• Domingo, 6 de septiembre de 2026

La gripe aviar sigue expandiéndose por los ecosistemas más remotos del planeta. Un exhaustivo estudio publicado en la prestigiosa revista científica Nature Communications informa de la detección del virus de influenza aviar altamente patógena H5N1 en varias especies de aves y mamíferos de las regiones antártica y subantártica de las Islas Malvinas y Georgia del Sur.

Los investigadores, procedentes de destacadas instituciones del Reino Unido, llevaron a cabo un amplio programa de muestreo y vigilancia epidemiológica de la fauna autóctona en las citadas regiones australes durante las campañas estivales de 2022 y 2023.

Págalo pardo o skua antártico en su hábitat natural
Ejemplar de págalo pardo (skua antártico), una de las especies de aves marinas donde se constató la presencia del virus H5N1 en la región antártica.

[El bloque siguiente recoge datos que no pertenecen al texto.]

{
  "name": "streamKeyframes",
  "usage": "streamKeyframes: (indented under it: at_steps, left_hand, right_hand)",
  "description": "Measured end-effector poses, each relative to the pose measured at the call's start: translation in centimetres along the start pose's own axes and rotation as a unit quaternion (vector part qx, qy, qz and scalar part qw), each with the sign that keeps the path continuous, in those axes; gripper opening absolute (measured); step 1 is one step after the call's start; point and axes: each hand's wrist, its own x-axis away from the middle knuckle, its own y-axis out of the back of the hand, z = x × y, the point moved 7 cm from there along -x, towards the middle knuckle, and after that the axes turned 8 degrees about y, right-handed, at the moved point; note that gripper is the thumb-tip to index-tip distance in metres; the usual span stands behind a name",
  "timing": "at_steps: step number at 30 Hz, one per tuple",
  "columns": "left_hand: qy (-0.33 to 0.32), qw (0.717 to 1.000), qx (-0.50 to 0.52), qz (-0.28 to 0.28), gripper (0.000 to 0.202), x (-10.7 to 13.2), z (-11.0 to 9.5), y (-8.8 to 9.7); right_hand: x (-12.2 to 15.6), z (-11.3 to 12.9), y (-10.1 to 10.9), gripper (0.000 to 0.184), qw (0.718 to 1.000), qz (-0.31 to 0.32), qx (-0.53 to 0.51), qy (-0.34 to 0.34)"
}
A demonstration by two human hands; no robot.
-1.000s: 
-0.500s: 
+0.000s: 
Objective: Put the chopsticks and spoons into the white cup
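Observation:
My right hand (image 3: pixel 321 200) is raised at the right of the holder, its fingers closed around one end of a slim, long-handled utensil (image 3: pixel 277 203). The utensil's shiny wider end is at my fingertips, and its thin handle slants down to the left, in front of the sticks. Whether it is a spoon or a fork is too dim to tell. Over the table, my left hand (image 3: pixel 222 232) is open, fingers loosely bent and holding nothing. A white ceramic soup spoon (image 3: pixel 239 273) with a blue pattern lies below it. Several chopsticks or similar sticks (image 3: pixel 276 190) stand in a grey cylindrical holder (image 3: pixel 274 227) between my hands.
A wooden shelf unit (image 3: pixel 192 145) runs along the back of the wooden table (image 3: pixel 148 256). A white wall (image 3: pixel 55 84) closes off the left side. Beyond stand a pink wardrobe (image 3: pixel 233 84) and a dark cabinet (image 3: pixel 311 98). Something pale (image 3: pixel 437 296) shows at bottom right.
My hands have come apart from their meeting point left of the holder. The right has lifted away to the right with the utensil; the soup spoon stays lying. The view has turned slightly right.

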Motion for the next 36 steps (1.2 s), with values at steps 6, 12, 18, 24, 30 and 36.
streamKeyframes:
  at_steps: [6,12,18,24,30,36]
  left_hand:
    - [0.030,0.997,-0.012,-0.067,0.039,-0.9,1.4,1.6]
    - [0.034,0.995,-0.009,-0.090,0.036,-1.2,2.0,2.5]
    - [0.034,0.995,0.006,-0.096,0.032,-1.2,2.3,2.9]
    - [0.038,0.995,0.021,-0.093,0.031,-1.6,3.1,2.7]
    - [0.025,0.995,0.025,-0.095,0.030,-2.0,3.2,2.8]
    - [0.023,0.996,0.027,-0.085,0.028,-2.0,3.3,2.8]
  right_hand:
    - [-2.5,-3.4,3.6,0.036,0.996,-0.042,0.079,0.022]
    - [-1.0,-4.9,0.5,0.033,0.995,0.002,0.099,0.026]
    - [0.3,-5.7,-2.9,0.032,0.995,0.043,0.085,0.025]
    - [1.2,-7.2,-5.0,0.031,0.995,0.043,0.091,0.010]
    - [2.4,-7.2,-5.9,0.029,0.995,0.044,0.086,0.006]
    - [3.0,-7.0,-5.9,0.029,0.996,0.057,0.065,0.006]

Su análisis genético y de laboratorio reveló la presencia confirmada del virus H5N1 en múltiples especies de aves, como el págalo pardo (skua), el albatros de ceja negra, el cormorán de Georgia del Sur y el charrán antártico; así como en mamíferos marinos de gran porte, incluidos el elefante marino del sur y los lobos marinos antárticos.

Los científicos realizaron una secuenciación genómica de las muestras infectadas para reconstruir las rutas de transmisión hacia estos archipiélagos remotos, y sus conclusiones determinaron que el patógeno ingresó a través de aves migratorias provenientes de Sudamérica continental.

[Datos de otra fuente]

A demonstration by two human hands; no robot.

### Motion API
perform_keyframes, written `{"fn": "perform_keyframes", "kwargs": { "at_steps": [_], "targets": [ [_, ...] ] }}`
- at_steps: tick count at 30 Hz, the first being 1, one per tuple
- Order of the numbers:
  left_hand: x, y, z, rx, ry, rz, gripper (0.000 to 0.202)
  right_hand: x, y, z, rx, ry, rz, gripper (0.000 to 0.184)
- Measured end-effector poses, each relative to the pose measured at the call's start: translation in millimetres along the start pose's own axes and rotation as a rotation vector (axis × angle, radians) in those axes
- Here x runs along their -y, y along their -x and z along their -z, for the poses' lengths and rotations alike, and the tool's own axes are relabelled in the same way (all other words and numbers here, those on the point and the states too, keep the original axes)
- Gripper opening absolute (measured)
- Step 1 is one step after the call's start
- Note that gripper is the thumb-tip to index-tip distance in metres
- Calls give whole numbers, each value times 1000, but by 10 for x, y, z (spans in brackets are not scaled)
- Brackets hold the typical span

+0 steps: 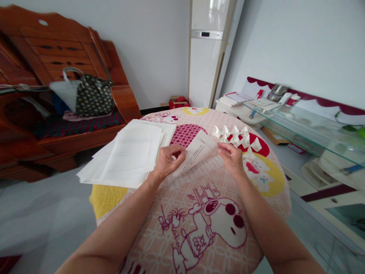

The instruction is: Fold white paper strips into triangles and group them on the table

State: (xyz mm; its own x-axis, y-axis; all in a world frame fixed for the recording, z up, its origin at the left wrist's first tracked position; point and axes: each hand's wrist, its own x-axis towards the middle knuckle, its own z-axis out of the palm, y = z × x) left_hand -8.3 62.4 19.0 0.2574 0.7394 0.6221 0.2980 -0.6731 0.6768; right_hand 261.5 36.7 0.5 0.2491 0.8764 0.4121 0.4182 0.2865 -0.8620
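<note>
Between my hands is a printed sheet of paper [196, 152], tilted and lifted over the table, with lines of text on its face. My left hand [169, 161] pinches its left edge between thumb and fingers. At the opposite edge, my right hand [230, 156] grips the paper with the fingertips. To the left lies a loose stack of white paper sheets [128, 152], close to my left hand. Several small folded paper pieces [235, 135], pointed and white, stand grouped beyond my right hand.
A pink patterned cloth [211, 224] covers the round table. On the right stands a glass-topped cabinet [310, 129] with papers and a metal container [278, 91]. At the left is a wooden bench [65, 45] with a dotted bag [95, 95]. A tall white appliance [205, 68] stands behind.
</note>
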Motion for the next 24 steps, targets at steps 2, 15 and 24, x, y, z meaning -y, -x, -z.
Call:
{"fn": "perform_keyframes", "kwargs": {
  "at_steps": [2,15,24],
  "targets": [
    [11,-2,7,-12,17,31,21,4,1,-1,-5,-54,-37,35],
    [44,2,-35,-68,345,289,27,117,56,-93,42,-390,-230,52],
    [98,6,-92,-132,544,420,27,200,147,-235,240,-465,-261,59]
  ]
}}
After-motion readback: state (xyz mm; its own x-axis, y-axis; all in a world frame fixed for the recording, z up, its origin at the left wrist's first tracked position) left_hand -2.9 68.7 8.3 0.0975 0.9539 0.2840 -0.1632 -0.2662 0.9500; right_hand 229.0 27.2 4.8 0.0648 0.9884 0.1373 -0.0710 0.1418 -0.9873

Por fortuna, las dos colonias más emblemáticas de pingüinos de estas zonas, el pingüino rey y el pingüino roquero austral, no presentaban evidencias de contagio en las fechas de los muestreos analizados en la investigación.

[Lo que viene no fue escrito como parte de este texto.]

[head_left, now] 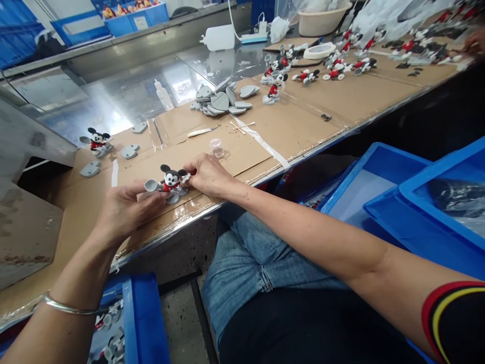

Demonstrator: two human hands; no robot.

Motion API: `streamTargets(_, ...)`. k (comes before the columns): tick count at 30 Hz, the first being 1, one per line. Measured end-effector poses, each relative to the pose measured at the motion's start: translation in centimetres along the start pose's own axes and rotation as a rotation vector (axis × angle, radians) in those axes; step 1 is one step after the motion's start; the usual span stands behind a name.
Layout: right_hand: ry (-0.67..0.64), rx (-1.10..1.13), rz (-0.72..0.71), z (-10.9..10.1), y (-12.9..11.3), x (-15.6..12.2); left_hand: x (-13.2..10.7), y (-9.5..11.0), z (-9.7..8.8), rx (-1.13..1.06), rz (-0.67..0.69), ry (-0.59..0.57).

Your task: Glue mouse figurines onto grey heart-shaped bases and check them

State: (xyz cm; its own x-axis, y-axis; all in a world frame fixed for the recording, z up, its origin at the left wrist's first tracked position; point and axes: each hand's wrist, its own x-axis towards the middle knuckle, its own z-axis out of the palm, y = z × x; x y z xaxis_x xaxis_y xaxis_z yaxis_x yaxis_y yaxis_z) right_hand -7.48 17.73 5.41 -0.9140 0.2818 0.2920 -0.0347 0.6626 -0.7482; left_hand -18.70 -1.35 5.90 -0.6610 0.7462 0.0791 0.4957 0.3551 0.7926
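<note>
From the head camera, a seated person's left hand [129, 205] and right hand [206, 174] grip a black-and-red Mickey Mouse figurine [170, 182] from either side, fingers closed on it, over a brown cardboard bench cover [288, 116]. A small clear plastic cup [217, 147] stands at one o'clock from the figurine, a cream-handled craft knife [200, 132] just beyond, and a heap of flat grey moulded pieces [220, 99] farther off.

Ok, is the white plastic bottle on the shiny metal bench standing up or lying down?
Lying down: the white plastic bottle rests on its side, its long body running sideways, with the narrow nozzle pointing left.
</note>
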Motion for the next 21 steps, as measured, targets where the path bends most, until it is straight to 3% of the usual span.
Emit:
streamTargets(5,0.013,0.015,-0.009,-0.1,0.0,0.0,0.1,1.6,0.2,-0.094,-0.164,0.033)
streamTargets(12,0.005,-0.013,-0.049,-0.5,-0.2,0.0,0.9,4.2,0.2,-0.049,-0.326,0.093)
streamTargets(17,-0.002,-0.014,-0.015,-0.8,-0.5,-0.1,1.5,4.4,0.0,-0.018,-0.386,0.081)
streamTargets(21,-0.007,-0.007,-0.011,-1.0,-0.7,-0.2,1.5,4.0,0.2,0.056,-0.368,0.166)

A juicio de los autores, los hallazgos demuestran la rápida expansión del área geográfica de esta afección y colocan en primer plano el impacto ecológico y la amenaza latente que representa para la fauna silvestre en estos santuarios aislados.

«La Antártida, conocida por sus ecosistemas únicos, ha permanecido históricamente aislada de muchas enfermedades infecciosas que azotan a la fauna salvaje en otras regiones del mundo, pero los datos recientes confirman que el virus H5N1 ha quebrado este aislamiento natural, amenazando la biodiversidad de la región», concluyeron los investigadores en Nature Communications.

Fin del aislamiento continental

La primera evidencia fidedigna de la incursión del virus en el propio continente antártico se constató cuando científicos del Consejo Superior de Investigaciones Científicas (CSIC), Antonio Alcamí y Ángela Vázquez, identificaron el patógeno en muestras de skuas en cercanías de la Base Antártica Primavera.

Posteriormente se desplegó una expedición internacional a bordo del velero oceanográfico Australis (HPAI Australis Expedition), con la participación activa de los investigadores del CSIC Begoña Aguado y Antonio Alcamí, con el propósito de rastrear y mapear la presencia viral en la Península Antártica y en el sector norte del mar de Weddell.

Las muestras recolectadas permitieron confirmar la presencia del virus en los restos de un elefante marino en la península Coppermine de la Isla Robert, evidenciando la dispersión del patógeno a lo largo del arco marítimo.

Semanas después, tras profundizar el reanálisis de muestras de fauna de la Expedición Australis, los investigadores españoles informaron sobre 14 casos adicionales en diversas especies, ratificando que la circulación del virus en el ambiente antártico superó las previsiones iniciales y requiere un estricto monitoreo continuado entre todas las bases científicas.